▶ **TO DO**
Word for word, restate the data that follows, omitting the images.

▶ **DATA SHOWN**
· · · · · · ·
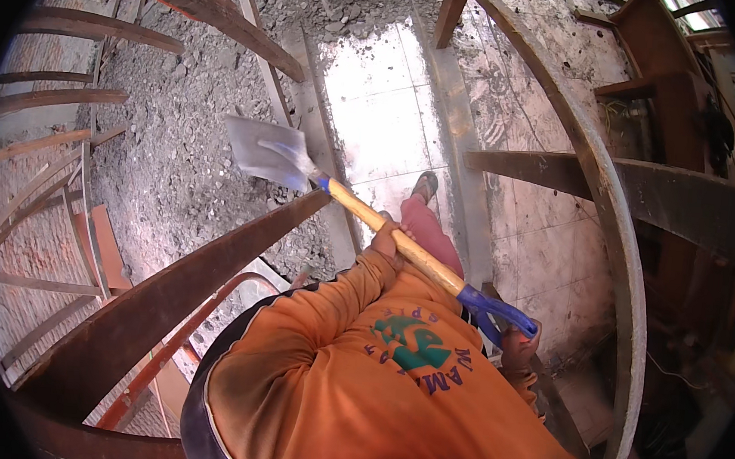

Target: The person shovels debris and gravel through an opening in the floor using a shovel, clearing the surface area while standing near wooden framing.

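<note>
A shovel with a yellow wooden shaft lies slantwise across the front of my body. My left hand is wrapped round the middle of the shaft. At the lower right, my right hand is closed at the blue D-shaped handle, its fingers partly hidden. The grey metal blade points to the upper left, slightly smeared by motion, over a bed of grey rubble. I cannot make out any load on it.
Brown beams stand close around me, one at left just under the shaft and another at right. A curved pale rail runs down the right side. Dusty tiles lie ahead, and dark wooden furniture stands at far right.
</note>
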### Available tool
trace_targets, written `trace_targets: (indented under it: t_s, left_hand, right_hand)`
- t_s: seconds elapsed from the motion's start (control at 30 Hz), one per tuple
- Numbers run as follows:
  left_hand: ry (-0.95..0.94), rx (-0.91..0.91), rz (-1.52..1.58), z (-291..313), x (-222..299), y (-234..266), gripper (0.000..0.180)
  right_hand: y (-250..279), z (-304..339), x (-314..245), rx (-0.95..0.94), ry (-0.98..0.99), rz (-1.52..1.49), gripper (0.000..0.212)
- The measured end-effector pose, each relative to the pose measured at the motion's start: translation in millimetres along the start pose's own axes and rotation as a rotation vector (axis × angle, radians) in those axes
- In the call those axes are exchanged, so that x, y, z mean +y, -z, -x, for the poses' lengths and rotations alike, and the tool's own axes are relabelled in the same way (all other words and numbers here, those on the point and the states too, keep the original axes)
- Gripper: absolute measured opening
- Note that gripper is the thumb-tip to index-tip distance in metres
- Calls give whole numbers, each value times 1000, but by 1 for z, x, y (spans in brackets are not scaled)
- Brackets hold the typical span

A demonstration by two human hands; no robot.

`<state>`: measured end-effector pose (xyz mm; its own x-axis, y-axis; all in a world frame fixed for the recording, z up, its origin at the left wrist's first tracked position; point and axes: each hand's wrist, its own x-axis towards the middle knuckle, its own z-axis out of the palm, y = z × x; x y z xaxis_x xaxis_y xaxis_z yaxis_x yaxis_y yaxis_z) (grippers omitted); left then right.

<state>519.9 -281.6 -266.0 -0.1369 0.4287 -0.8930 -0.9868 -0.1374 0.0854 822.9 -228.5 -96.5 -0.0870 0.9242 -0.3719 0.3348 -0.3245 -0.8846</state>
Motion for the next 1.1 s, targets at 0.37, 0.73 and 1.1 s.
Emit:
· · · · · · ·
▶ **ANSWER TO THE PROBLEM**
Target: The person shovels debris and gravel through an opening in the floor using a shovel, clearing the surface area while standing near wooden framing.

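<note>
A shovel with a yellow wooden shaft lies slantwise across the front of my body. My left hand is wrapped round the middle of the shaft. At the lower right, my right hand is closed at the blue D-shaped handle, its fingers partly hidden. The grey metal blade points to the upper left, slightly smeared by motion, over a bed of grey rubble. I cannot make out any load on it.
Brown beams stand close around me, one at left just under the shaft and another at right. A curved pale rail runs down the right side. Dusty tiles lie ahead, and dark wooden furniture stands at far right.
</note>
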### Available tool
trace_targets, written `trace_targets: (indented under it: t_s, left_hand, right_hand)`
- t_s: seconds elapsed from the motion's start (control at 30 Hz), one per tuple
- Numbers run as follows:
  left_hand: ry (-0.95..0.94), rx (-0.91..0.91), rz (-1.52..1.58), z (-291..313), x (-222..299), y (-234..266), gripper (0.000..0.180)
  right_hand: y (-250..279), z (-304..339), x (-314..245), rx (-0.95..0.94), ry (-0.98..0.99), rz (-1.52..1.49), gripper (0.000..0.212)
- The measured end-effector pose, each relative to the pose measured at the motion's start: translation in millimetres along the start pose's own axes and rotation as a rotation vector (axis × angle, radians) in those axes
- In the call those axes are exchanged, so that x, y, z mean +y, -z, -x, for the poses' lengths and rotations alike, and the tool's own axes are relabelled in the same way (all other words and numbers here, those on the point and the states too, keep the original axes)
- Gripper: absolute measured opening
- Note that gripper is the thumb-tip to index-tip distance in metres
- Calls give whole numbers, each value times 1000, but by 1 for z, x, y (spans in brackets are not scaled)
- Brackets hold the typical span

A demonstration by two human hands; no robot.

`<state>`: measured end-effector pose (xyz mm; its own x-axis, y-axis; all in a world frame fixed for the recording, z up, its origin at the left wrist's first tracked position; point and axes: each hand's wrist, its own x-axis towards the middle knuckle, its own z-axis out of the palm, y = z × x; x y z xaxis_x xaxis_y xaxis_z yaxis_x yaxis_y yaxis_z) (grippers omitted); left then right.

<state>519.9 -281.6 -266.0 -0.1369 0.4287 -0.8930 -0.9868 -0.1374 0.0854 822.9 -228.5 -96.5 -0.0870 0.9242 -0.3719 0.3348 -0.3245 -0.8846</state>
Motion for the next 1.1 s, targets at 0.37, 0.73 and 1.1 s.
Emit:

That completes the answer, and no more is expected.